§ **Provided data**:
┌──
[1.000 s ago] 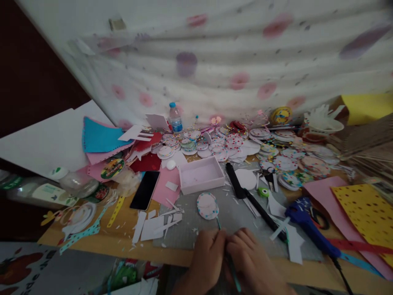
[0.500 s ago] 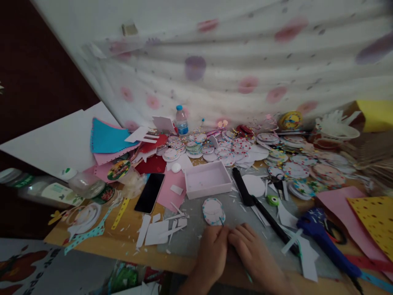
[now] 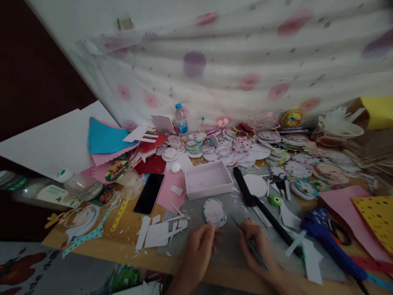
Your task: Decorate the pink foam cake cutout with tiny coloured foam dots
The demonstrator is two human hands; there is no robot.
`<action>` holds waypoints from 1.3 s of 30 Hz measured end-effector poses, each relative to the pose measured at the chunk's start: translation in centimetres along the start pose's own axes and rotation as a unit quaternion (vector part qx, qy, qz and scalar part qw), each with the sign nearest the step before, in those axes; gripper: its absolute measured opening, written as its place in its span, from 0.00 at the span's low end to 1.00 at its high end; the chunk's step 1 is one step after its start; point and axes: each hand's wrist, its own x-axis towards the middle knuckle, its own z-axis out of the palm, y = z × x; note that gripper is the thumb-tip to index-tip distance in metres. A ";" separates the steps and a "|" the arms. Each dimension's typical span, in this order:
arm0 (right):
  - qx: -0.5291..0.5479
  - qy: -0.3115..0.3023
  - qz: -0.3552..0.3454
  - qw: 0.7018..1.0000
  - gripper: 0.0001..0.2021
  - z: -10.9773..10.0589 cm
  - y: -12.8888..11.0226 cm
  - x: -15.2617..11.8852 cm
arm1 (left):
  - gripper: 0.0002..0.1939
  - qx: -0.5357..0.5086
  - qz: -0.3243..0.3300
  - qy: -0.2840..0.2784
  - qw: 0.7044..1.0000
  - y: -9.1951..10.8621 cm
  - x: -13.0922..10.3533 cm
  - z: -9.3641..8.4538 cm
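Note:
A white paper disc (image 3: 214, 212) with a dotted, coloured rim lies on the grey mat (image 3: 227, 256) in front of me. My left hand (image 3: 199, 248) is just below it, thumb and fingers pressed together at the disc's near edge. Whatever is between those fingers, if anything, is hidden. On the right, my right hand (image 3: 257, 242) is closed around slim teal tweezers (image 3: 254, 250), their pointed tip aimed up and left towards the disc but apart from it. An open white box (image 3: 208, 191) stands just behind the disc, with a few tiny bits inside.
To the right lie a black stick-like tool (image 3: 242, 186), a blue glue gun (image 3: 328, 237) and keys (image 3: 281, 183). Left are a phone (image 3: 149, 194), paper scraps (image 3: 156, 234) and plastic jars (image 3: 89, 190). Decorated discs (image 3: 242, 144) and a water bottle (image 3: 181, 119) stand along the back.
My hands, together below the disc before, have moved apart: left hand leftward, right hand rightward. The tweezers now show clearly in my right hand, pointing up and left. The disc stays put.

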 end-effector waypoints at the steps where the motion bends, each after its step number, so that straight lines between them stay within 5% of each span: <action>1: 0.001 0.006 0.010 1.000 0.11 0.1 0.0 0.0 | 0.27 0.023 0.019 0.019 0.999 -0.2 0.1 -0.3; 7: 0.024 0.023 0.036 0.999 0.10 0.4 0.0 0.0 | 0.14 0.153 0.168 0.085 0.970 -1.7 1.1 -0.6; 14: 0.062 0.031 0.059 0.996 0.10 0.4 0.1 -0.1 | 0.11 0.262 0.239 0.117 0.928 -3.1 2.0 -0.2; 39: 0.147 -0.009 0.169 0.974 0.11 0.5 -0.5 0.0 | 0.09 0.298 0.208 0.061 0.930 -3.3 3.2 -0.5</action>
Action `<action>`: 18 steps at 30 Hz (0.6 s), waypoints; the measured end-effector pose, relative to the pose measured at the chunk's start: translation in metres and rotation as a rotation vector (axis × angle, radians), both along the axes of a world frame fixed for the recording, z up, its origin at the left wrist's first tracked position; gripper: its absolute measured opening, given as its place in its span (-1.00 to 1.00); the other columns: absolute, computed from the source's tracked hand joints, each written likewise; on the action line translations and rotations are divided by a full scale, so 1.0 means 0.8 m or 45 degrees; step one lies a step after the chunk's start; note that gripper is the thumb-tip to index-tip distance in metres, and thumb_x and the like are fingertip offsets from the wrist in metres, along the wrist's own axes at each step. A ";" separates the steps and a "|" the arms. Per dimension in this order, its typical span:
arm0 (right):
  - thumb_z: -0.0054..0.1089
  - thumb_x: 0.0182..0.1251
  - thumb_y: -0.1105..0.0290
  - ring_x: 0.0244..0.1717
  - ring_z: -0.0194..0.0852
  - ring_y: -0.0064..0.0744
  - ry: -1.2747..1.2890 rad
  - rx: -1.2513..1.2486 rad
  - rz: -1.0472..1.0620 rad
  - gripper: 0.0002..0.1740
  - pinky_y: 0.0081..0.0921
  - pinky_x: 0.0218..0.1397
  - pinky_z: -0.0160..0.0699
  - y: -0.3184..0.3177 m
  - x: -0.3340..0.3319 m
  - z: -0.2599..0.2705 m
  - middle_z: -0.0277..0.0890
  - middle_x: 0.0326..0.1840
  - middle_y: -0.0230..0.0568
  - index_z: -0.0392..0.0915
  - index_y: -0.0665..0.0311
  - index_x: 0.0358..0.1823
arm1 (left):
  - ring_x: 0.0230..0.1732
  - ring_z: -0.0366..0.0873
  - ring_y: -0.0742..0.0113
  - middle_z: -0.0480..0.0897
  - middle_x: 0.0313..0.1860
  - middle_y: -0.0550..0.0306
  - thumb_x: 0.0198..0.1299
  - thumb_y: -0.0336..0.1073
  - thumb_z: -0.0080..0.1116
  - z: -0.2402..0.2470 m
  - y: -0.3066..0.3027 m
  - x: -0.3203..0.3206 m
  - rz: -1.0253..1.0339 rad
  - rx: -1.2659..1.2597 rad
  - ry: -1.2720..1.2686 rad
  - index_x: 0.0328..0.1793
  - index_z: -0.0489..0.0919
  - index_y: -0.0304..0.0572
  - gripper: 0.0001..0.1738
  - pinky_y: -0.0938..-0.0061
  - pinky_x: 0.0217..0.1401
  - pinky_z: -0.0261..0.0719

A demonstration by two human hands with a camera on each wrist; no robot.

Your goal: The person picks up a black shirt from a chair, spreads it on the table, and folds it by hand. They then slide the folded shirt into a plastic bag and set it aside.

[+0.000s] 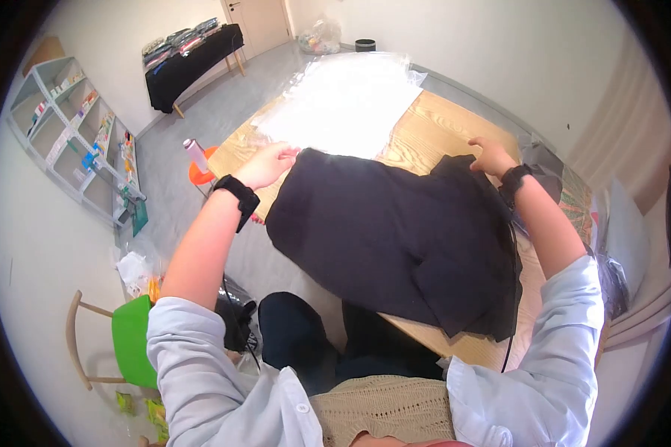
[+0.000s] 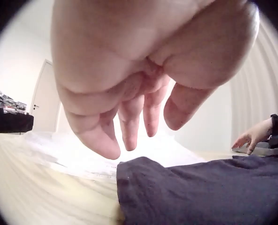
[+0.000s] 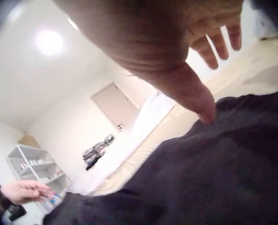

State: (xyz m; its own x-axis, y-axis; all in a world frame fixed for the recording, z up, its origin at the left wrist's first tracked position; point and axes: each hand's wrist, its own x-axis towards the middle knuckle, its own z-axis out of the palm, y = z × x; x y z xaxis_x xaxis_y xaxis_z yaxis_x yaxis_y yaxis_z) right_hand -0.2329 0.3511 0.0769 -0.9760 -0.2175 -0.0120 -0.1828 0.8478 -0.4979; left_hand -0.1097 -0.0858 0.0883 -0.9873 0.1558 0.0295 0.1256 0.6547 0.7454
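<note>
A dark, folded garment (image 1: 395, 231) lies across the near part of the wooden table, part of it over the edge. At its upper left corner is the left hand (image 1: 270, 165); in the left wrist view that hand (image 2: 143, 79) hangs above the cloth (image 2: 200, 192), fingers loosely bent, nothing held. The right hand (image 1: 492, 159) is at the garment's upper right edge, fingers spread. In the right wrist view the thumb of the right hand (image 3: 176, 61) meets or nearly meets the cloth (image 3: 214, 164); contact is unclear.
White plastic sheets or bags (image 1: 350, 97) lie on the table's (image 1: 455, 123) far part. A pink bottle (image 1: 194, 153) stands on an orange stool left of the table. A green chair (image 1: 133, 341) is at lower left, shelves (image 1: 74, 141) at the left wall. Plastic-wrapped items lie at right.
</note>
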 end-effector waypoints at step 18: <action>0.28 -0.09 0.36 -0.41 0.57 -0.08 -0.212 0.053 -0.452 -0.67 -0.29 -0.35 0.52 0.050 -0.066 -0.043 0.56 -0.37 0.10 0.55 0.49 -0.34 | -0.11 0.43 0.21 0.51 -0.30 0.05 -0.08 -0.37 0.26 -0.043 0.016 -0.081 0.128 -0.562 0.073 -0.21 0.50 -0.19 -0.73 0.39 -0.02 0.38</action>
State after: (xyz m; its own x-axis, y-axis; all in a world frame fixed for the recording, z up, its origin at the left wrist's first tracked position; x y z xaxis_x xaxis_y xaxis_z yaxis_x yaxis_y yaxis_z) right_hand -0.2857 0.3912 0.0424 -0.9743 0.1372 -0.1784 0.2058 0.8640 -0.4596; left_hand -0.1742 -0.0728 0.0540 -0.9969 0.0691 0.0370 0.0780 0.9193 0.3858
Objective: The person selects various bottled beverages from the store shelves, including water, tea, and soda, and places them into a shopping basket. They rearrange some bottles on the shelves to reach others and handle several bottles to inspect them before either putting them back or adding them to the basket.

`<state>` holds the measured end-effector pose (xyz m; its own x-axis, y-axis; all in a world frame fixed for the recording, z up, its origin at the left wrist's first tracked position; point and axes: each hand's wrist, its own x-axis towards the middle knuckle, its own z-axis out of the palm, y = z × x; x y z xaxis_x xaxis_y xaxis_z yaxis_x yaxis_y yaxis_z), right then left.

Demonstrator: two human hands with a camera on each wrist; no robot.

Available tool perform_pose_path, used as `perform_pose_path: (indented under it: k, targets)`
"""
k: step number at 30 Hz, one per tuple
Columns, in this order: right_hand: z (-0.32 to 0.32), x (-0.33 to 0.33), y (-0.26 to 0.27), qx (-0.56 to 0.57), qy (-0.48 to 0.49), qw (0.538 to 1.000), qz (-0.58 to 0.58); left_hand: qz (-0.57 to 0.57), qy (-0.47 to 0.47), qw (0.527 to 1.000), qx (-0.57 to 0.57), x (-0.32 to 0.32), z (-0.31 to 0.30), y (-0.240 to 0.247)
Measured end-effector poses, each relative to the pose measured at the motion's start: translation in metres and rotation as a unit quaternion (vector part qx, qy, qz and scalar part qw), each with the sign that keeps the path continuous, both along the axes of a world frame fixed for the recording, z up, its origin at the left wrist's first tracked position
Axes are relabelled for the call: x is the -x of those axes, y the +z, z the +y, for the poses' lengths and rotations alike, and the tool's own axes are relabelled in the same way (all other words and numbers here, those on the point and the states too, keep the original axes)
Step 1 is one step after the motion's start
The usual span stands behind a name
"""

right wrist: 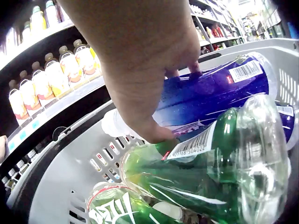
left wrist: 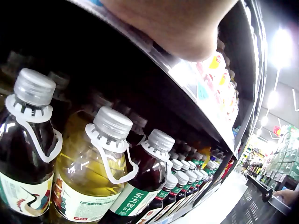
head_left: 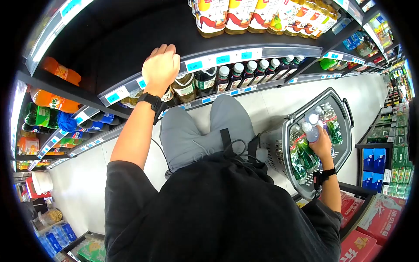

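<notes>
Your right hand [head_left: 322, 144] reaches into the grey basket [head_left: 276, 140] beside your right leg, thumb and fingers wrapped around a blue bottle [right wrist: 219, 88]. The bottle lies on its side, its white cap toward the basket's shelf-side edge. The head view gives only its clear neck and cap; the right wrist view shows the blue body and a barcode label. That view also shows a green bottle [right wrist: 196, 172] lying just beside it, and a second blue bottle [right wrist: 288, 122], partly hidden, at the picture's right edge.

Your left hand [head_left: 161, 67] rests on the front edge of the black shelf [head_left: 131, 48], left of a row of juice bottles [head_left: 259, 17]. You cannot tell from either view whether its fingers grip that edge; the left wrist view catches only the base of the hand. Below the edge, that view reveals a yellow bottle [left wrist: 88, 172] between two dark bottles [left wrist: 28, 151], all three with white handle loops at their necks.
</notes>
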<state>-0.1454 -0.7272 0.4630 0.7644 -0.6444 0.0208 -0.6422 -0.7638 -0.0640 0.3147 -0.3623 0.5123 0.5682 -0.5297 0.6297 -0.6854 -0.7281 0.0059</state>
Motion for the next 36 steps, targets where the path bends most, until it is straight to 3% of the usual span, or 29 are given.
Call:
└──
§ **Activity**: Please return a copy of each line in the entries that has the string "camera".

§ **Result of the exercise**:
A demonstration by two human hands with a camera on each wrist; no robot.
Demonstrator: two human hands with a camera on each wrist; no robot.

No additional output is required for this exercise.